RBC Global Fixed Income team (Toronto)
One specific example in Europe is a social bond, issued by the European Union (EU) under the €100 billion SURE program, which provides “Support to mitigate Unemployment Risks in an Emergency.” We have invested in this new instrument. The program provides common funding to EU member states to fight economic and social impacts of the pandemic by preserving employment and financing health-related measures at workplaces to ensure a safe return to normal economic activity.
To finance the program, the European Commission issued social bonds adhering to a Social Bond Framework which describes the use of proceeds to fulfill social objectives. The framework also includes reporting requirements for member states and defines how the funded initiatives contribute towards the United Nations Sustainable Development Goals. In 2020, the European Commission issued nearly €40 billion in social bonds through SURE.
What ESG trends have we seen in Canadian corporate credit, specifically? Has there been a change in these trends throughout the pandemic?
PH&N Canadian Fixed Income team (Vancouver)

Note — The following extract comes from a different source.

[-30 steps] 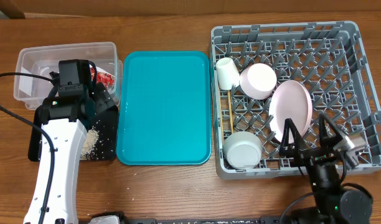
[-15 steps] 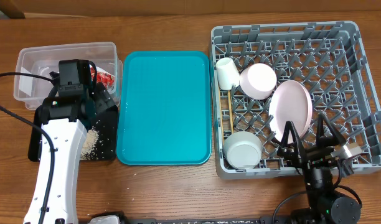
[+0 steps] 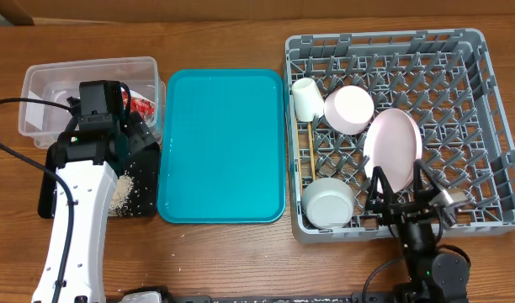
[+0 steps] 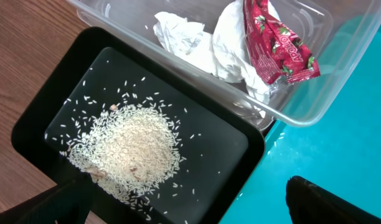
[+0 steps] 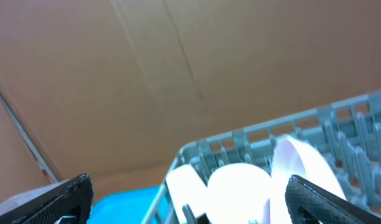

Over the course of 2020, the Canadian investment grade corporate bond market saw just under $5-billion in green bond issuance, which is approximately 70% more than in 2019. It also became clear that corporate issuers are more aware of the need to improve ESG reporting and in many cases made public commitments on GHG emission reduction targets. Notably, this theme was present across various sectors. For example, in REITs we saw a number of new green bond deals with issuers providing detailed frameworks and third party verified use of proceeds. And in the energy sector, some of Canada’s largest entities released their climate change plans that focused on transition and decarbonization. This included some firm goals of becoming net carbon neutral by 2050 with milestone targets along the way and commitments to using their size and scale to encourage advancing solutions that would help Canada as a whole reach net zero by 2050. We are pleased to see the increasing degree of ESG awareness and expect this theme to continue as Canada looks to embark on a path to recovery.